▸ **TASK OBJECTIVE**: Below this line is the material. Write out only its lines from the one containing "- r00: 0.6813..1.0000" through the one containing "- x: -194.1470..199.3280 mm", both kept, exactly.
STUDY MATERIAL START
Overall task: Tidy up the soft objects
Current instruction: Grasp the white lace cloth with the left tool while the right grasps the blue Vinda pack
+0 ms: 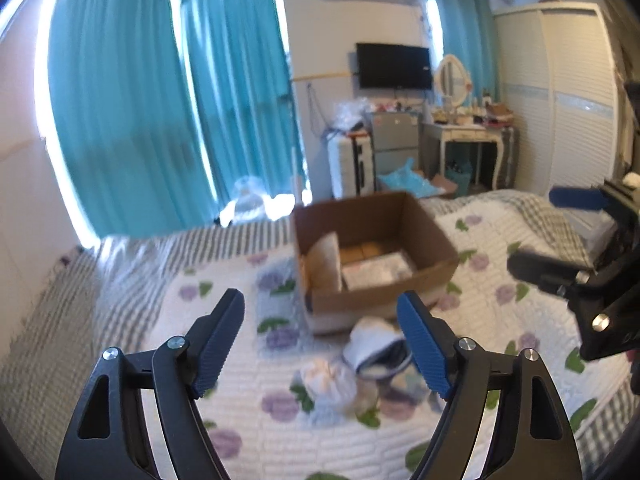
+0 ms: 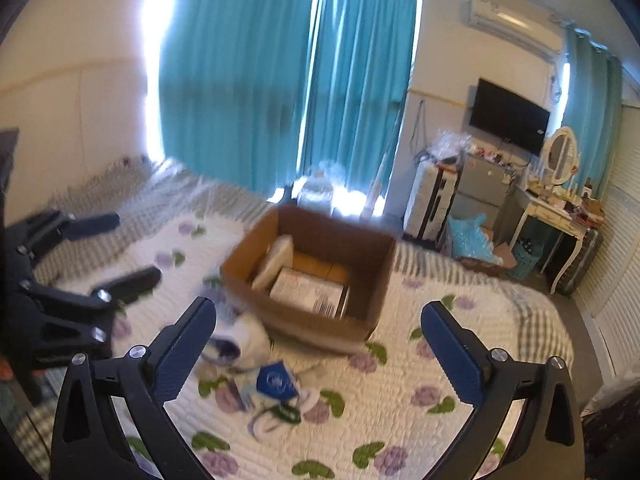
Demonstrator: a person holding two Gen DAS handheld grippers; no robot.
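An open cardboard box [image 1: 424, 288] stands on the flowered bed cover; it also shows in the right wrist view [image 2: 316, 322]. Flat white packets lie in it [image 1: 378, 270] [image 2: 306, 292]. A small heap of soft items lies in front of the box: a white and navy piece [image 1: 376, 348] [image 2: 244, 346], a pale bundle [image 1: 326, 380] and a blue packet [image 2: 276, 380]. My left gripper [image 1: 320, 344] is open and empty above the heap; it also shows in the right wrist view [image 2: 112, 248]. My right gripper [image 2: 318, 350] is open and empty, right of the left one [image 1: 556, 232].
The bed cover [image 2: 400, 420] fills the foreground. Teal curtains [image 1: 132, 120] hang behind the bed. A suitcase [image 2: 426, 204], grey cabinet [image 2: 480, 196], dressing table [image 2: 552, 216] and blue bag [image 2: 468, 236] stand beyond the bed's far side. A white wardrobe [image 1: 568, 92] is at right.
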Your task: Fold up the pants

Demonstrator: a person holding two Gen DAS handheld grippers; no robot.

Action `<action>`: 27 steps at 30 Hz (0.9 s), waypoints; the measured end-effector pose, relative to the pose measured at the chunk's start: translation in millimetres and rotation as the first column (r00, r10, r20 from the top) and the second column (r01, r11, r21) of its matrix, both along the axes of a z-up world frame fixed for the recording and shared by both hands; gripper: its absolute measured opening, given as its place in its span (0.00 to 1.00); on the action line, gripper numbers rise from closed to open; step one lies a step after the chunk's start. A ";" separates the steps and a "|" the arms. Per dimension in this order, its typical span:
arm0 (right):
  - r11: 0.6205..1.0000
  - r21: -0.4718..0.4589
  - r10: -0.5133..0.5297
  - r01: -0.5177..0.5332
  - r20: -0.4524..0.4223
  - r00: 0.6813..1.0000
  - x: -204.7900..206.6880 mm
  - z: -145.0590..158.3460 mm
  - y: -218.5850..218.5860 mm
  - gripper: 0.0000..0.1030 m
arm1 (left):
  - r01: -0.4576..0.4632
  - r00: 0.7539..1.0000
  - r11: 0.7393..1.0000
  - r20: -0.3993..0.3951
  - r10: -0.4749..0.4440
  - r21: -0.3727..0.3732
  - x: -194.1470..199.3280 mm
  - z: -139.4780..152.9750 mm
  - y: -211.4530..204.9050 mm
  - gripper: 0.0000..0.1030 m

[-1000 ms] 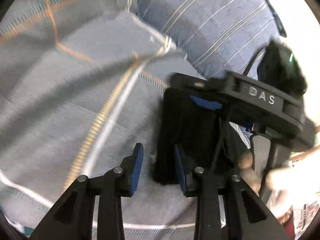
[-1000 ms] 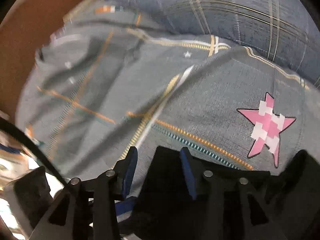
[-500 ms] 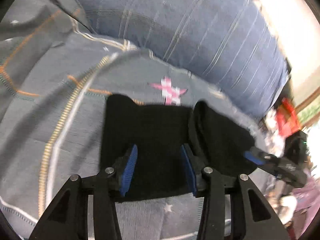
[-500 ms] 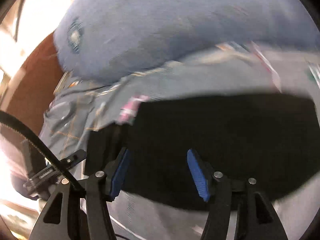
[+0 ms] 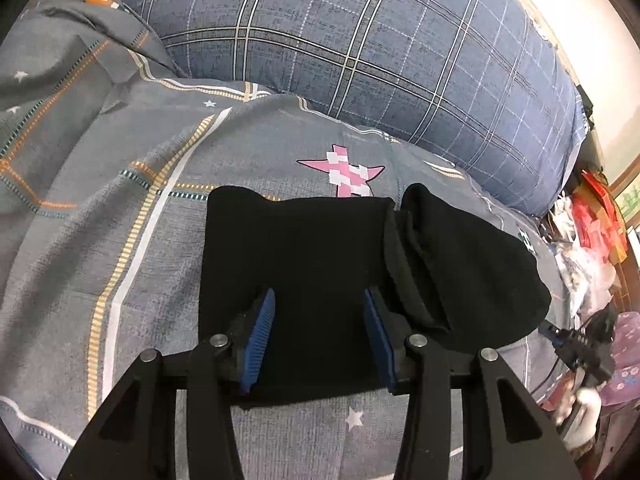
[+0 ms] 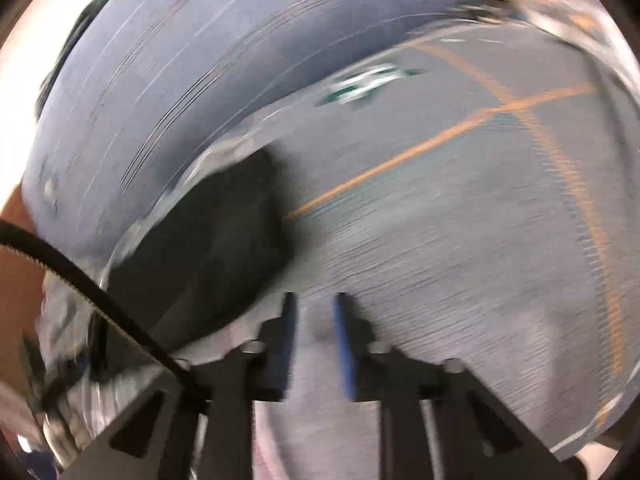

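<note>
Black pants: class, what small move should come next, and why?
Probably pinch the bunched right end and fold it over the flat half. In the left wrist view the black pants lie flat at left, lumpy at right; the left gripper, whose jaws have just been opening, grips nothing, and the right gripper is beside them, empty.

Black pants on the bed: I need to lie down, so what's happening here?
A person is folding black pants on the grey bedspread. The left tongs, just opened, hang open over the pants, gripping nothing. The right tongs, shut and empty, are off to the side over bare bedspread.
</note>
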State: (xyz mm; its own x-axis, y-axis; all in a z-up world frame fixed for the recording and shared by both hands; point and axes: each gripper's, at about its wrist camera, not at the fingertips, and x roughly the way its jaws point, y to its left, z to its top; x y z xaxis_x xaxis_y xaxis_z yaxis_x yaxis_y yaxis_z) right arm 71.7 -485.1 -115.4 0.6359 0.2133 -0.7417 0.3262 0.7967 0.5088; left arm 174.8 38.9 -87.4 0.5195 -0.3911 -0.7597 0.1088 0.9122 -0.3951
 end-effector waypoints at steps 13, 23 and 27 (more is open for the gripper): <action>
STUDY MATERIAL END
▸ **EXPECTED ANSWER**:
  - r00: 0.6813..1.0000
  - x: -204.7900..206.6880 mm
  - z: -145.0590..158.3460 mm
  - y: -218.5850..218.5860 mm
  - gripper: 0.0000..0.1030 m
arm1 (left):
  - r01: -0.4576..0.4632
  - r00: 0.7539..1.0000
  - r11: 0.7393..1.0000
  - r20: -0.3993..0.3951
  - r10: -0.4749..0.4440
  - r21: -0.3727..0.3732
  - x: -194.1470..199.3280 mm

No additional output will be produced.